SÃO PAULO (Reuters) - O governo já alinhavou as principais metas macroeconômicas da nova política industrial que tem lançamento marcado para a próxima segunda-feira com a presença do presidente Luiz Inácio Lula da Silva.

O próprio Lula disse nesta quinta-feira que a nova política industrial tenta resolver dois problemas para o país.

"Um de incentivar mais empresas a investirem no seu crescimento e outro de ajudar na desoneração para facilitar as exportações do Brasil", disse Lula a jornalistas, após evento no Planalto.

As novas medidas compreendem quatro macrometas, segundo informou o porta-voz da Presidência, Marcelo Baumbach, entre elas a que eleva o investimento direto na economia para 21 por cento do Produto Interno Bruto em 2011. No ano passado, os investimentos diretos ficaram em 17,6 por cento do PIB.

Outra meta é estimular a inovação no setor industrial, com um conjunto de medidas para elevar os investimentos privados em pesquisa e desenvolvimento para 0,65 por cento do PIB em 2010. Em 2006, esse investimento foi da ordem de 0,51 por cento do PIB.

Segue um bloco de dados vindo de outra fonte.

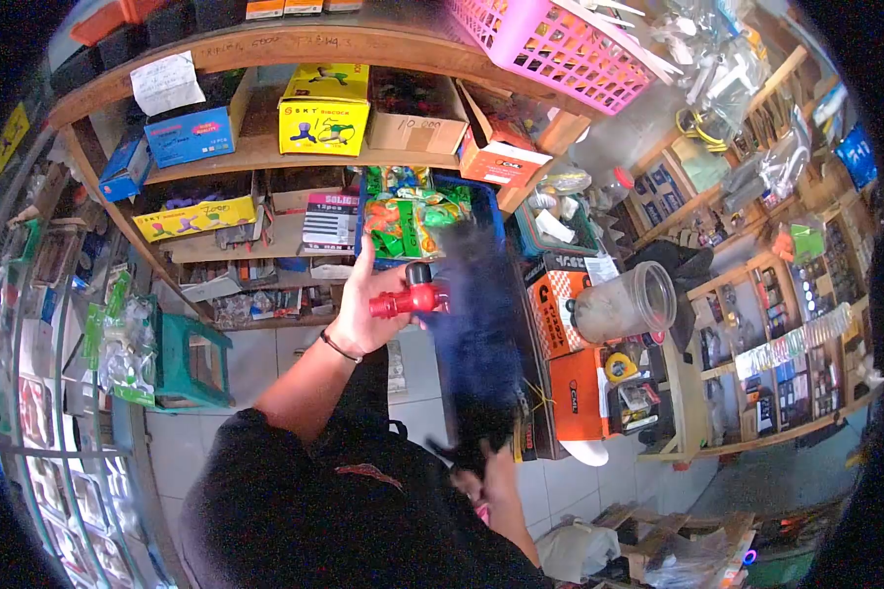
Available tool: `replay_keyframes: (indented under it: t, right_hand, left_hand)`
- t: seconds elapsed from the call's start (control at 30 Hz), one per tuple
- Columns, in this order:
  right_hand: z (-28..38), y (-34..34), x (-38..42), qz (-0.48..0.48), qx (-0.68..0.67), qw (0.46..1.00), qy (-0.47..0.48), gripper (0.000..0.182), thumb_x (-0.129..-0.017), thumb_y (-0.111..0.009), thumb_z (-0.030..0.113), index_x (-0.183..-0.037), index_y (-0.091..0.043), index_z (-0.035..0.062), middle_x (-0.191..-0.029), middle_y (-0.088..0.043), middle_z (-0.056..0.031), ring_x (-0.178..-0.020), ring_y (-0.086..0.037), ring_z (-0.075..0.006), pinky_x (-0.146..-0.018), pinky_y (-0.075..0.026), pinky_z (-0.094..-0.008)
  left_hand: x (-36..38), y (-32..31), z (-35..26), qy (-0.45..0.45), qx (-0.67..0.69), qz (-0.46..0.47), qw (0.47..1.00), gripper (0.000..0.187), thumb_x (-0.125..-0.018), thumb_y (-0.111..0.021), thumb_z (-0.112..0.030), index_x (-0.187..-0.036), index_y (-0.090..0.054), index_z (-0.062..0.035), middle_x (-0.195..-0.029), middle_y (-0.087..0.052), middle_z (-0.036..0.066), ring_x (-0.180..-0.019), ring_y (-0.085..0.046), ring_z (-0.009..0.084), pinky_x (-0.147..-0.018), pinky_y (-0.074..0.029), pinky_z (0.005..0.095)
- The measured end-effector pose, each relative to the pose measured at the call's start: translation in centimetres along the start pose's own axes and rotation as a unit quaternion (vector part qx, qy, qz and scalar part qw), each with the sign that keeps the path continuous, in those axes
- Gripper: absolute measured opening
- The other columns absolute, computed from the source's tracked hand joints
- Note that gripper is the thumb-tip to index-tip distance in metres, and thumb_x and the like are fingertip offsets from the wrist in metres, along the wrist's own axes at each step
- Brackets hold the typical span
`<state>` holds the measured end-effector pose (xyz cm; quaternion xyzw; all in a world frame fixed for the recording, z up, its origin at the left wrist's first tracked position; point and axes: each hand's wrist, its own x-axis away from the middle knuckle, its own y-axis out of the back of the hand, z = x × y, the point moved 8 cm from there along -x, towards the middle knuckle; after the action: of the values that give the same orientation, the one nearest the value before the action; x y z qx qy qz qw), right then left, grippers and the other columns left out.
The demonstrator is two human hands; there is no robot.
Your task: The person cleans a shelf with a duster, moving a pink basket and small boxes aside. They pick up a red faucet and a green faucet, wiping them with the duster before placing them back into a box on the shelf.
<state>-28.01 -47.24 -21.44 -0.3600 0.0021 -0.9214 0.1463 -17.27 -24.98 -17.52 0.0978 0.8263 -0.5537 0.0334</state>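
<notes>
My left hand (357,312) holds a red plastic fitting (401,302) with a black knob, its thumb pointing up and the fitting lying across the palm and fingers. Lower down on the right, my right hand (499,481) is closed round the lower end of a long dark blue and black thing (476,334), smeared by motion, perhaps a duster. Its upper part reaches up beside the fitting and hides part of the blue bin (496,211). Green and orange packets (403,221) fill that bin, just beyond my left hand.
Wooden shelves (265,44) hold yellow boxes (324,113) and blue boxes (192,128). A pink basket (550,49) sits at the top. To the right are a clear jar (624,302) and orange boxes (577,395); a green stool (192,358) stands at the left.
</notes>
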Motion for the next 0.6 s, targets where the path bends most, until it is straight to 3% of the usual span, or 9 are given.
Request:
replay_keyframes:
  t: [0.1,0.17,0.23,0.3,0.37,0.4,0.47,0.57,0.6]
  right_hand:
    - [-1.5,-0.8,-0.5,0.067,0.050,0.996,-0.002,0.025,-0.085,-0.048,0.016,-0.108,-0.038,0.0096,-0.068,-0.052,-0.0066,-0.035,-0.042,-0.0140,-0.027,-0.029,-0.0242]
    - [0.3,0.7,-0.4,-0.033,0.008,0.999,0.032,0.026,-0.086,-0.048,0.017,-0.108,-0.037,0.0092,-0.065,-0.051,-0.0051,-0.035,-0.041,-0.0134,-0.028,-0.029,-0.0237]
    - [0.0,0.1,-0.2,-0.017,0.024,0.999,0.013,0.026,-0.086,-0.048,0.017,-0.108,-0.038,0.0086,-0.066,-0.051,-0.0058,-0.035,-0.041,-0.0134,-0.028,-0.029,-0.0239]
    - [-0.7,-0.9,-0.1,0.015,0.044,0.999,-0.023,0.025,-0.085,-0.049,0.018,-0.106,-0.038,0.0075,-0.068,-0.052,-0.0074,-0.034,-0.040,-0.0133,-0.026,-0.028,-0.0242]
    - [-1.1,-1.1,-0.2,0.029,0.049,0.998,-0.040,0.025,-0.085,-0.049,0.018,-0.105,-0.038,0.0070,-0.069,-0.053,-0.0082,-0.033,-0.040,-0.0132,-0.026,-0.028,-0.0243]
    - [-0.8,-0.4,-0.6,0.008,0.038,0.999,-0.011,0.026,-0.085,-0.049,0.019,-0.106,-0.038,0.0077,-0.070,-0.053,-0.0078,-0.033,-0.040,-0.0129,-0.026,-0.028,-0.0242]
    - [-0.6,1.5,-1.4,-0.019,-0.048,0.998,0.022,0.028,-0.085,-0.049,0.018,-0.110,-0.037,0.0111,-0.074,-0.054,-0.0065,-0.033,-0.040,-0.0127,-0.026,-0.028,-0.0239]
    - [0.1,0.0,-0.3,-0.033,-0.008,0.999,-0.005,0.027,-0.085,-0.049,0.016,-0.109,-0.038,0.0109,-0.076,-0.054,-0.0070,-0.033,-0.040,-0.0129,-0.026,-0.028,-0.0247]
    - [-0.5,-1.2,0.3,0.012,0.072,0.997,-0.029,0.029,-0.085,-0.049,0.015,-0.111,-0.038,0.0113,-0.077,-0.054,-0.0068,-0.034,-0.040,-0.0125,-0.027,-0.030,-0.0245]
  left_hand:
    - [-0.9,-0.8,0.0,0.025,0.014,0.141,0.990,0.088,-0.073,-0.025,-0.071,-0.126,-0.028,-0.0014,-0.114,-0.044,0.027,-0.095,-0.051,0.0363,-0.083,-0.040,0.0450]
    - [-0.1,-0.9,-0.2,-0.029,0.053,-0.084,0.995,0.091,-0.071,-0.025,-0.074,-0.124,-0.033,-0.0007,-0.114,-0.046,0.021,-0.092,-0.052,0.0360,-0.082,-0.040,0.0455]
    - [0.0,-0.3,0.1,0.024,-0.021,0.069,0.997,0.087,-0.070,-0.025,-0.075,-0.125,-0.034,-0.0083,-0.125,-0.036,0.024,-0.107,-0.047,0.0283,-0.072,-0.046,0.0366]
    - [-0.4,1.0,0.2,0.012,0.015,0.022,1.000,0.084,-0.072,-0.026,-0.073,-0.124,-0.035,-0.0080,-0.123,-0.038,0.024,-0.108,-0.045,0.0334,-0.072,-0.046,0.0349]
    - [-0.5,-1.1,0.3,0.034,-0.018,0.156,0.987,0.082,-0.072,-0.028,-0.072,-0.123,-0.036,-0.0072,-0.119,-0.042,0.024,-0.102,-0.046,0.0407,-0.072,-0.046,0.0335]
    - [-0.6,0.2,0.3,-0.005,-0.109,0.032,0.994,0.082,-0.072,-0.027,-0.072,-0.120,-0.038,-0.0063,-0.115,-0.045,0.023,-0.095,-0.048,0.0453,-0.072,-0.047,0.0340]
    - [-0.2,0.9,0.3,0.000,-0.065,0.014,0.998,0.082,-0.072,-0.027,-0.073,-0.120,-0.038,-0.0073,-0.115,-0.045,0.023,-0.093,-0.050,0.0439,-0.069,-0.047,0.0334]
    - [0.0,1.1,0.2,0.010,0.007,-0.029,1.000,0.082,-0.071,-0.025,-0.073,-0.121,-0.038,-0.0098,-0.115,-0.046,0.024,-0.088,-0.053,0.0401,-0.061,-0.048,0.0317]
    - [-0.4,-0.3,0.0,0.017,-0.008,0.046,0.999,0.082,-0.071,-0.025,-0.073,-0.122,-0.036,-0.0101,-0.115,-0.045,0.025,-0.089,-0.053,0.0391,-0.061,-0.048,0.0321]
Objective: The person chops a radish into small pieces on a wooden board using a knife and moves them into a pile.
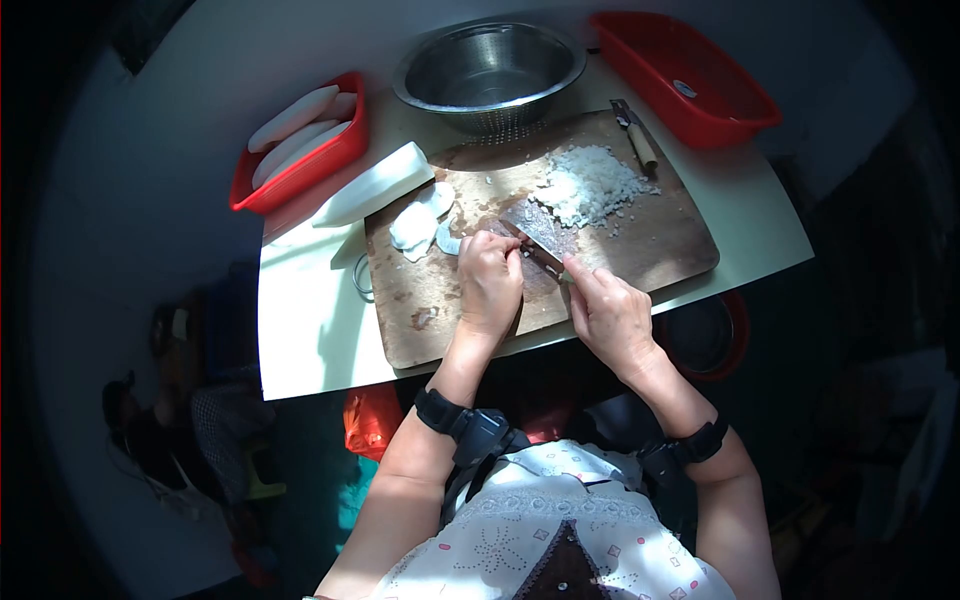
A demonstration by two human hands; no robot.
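Fingers of left hand (pixel 489 285) curl, pinning wet, slippery white slices near the wooden board's (pixel 680 245) front edge; right hand (pixel 608 312) clenches the steel cleaver (pixel 538 232) at its handle.

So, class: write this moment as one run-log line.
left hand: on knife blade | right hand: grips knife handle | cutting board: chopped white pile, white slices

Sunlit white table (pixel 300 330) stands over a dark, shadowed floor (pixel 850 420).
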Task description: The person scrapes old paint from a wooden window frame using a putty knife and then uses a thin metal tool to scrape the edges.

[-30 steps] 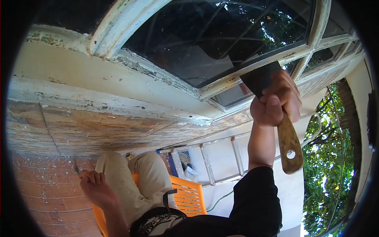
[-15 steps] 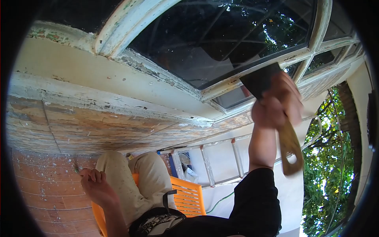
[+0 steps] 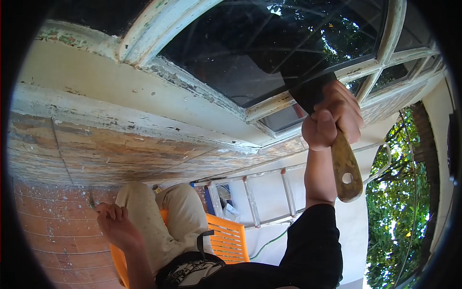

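Note:
My right hand (image 3: 337, 115) is closed around a paint scraper (image 3: 347, 166) with a worn wooden handle that has a hole near its end. Its wide dark blade (image 3: 308, 96) lies against the white window frame (image 3: 272, 106), beside the dark glass pane (image 3: 216, 58). Paint on the frame is chipped and flaking. Low on the left, my left hand (image 3: 120, 229) rests by my thigh with its fingers loosely curled in, and I see nothing held in it.
I sit on an orange plastic chair (image 3: 228, 241). A metal ladder (image 3: 250, 200) lies along the white wall behind it. Paint flakes dot the red tiled floor (image 3: 62, 231). Stone-look tiles (image 3: 106, 149) run below the window sill (image 3: 130, 123). Leafy plants (image 3: 397, 207) are at the right.
My right hand and the scraper have shifted slightly up and to the left, and the handle has swung left. My left hand has barely moved.

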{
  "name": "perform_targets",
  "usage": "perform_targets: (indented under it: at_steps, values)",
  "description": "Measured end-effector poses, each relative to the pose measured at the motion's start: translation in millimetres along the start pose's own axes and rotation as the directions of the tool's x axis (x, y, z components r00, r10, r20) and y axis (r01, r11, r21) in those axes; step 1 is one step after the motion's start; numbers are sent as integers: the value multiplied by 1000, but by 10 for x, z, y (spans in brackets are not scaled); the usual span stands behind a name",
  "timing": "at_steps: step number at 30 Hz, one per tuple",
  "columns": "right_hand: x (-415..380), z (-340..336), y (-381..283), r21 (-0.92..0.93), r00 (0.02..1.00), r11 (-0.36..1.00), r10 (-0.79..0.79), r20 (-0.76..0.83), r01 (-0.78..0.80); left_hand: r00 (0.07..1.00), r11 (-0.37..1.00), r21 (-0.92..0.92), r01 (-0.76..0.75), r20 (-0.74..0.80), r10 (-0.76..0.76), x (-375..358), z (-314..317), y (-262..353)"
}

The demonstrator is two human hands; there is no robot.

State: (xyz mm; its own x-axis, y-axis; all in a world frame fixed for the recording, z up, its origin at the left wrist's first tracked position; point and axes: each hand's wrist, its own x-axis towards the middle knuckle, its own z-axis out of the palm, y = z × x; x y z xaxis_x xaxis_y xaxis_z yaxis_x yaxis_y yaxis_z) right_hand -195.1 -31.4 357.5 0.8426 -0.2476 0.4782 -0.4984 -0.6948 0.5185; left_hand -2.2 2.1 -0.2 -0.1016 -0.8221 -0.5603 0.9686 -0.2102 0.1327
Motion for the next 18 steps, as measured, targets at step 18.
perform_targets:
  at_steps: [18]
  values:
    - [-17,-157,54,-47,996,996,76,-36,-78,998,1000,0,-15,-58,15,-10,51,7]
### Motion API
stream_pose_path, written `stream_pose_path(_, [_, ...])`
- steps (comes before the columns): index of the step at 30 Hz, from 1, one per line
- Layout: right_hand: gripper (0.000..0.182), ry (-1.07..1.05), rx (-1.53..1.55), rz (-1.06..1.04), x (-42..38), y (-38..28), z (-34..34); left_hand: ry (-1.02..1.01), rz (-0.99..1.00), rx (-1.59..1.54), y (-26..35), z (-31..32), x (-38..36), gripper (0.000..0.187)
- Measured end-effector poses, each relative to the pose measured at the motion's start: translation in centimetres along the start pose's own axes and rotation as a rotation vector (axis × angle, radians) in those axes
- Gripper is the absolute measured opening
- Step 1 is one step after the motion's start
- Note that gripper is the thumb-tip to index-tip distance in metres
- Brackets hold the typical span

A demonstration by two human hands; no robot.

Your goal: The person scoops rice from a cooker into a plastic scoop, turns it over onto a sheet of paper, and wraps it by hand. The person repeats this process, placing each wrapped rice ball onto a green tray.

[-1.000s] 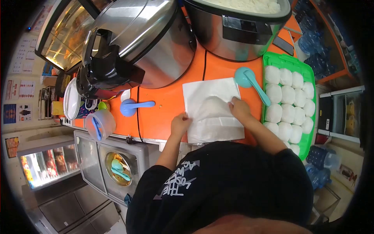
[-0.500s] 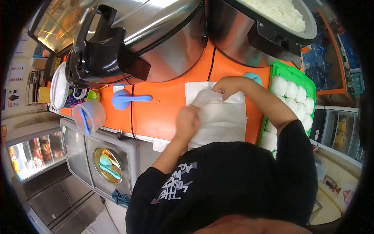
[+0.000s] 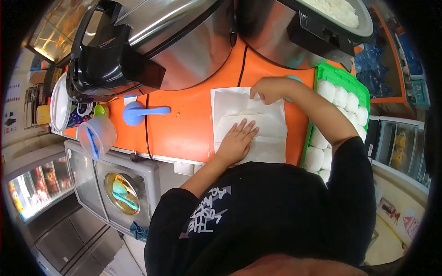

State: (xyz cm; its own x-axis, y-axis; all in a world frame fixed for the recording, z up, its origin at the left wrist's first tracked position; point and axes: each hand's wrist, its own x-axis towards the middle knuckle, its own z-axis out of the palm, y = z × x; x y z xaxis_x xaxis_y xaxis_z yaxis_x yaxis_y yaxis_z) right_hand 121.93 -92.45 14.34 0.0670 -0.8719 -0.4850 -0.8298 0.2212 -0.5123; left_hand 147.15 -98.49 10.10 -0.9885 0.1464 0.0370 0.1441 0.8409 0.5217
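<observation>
White wrapping paper (image 3: 269,152) lies on the orange table, with a folded flap over a low bulge in its middle. My left hand (image 3: 238,141) presses flat on this flap, its fingers spread. At the paper's upper edge, my right hand (image 3: 269,90) has its fingers curled down in a pinch on the sheet. What is under the flap is hidden. Just behind my right hand, a light-blue rounded thing (image 3: 293,78) shows in part.
A green crate (image 3: 338,72) of white wrapped bundles stands at the right. Behind are a lidded steel rice cooker (image 3: 193,60) and an open one holding rice (image 3: 336,11). At the left lie a blue scoop (image 3: 134,113) and a clear plastic tub (image 3: 103,138).
My left hand, blurred before at the paper's left side, now lies spread on the folded flap. My right hand stays at the upper edge. The whole view has shifted slightly.
</observation>
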Motion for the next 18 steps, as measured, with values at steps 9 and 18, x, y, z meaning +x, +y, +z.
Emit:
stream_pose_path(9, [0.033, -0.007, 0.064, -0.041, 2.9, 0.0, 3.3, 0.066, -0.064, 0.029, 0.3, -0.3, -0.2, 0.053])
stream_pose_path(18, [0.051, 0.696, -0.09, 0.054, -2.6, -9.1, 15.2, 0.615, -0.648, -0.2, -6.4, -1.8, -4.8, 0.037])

A terceira delas prevê elevar a participação brasileira nas exportações mundiais para 1,5 por cento do comércio mundial em 2010, comparados com os 1,17 por cento obtidos em 2007.

O governo prevê ainda aumentar em cerca de 10 por cento o número de micro e pequenas empresas exportadoras brasileiras.

"Para a obtenção de tais macrometas estão previstas medidas de incentivo, crédito e financiamento do BNDES, além de medidas de desoneração de impostos", disse Baumbach.

Em relação à redução de impostos, ele informou que os valores ainda não estão fechados, mas que podem incluir cortes de 7 a 20 por cento em relação ao que é pago hoje. Deve atingir 24 setores. Chamada pelo governo de política de desenvolvimento produtivo, as medidas vêm sendo estudadas pelo Ministério do Desenvolvimento, Indústria e Comércio Exterior, comandado por Miguel Jorge, há mais de um ano. Deveria ter sido divulgada no final do ano passado, mas a derrubada da cobrança da CPMF pelo Senado adiou o anúncio.

Foram convidados para a cerimônia, que será realizada na sede do Banco Nacional de Desenvolvimento Econômico e Social (BNDES), no Rio de Janeiro, todos os governadores, empresários de diversos setores produtivos, associações empresariais e representantes de centrais sindicais.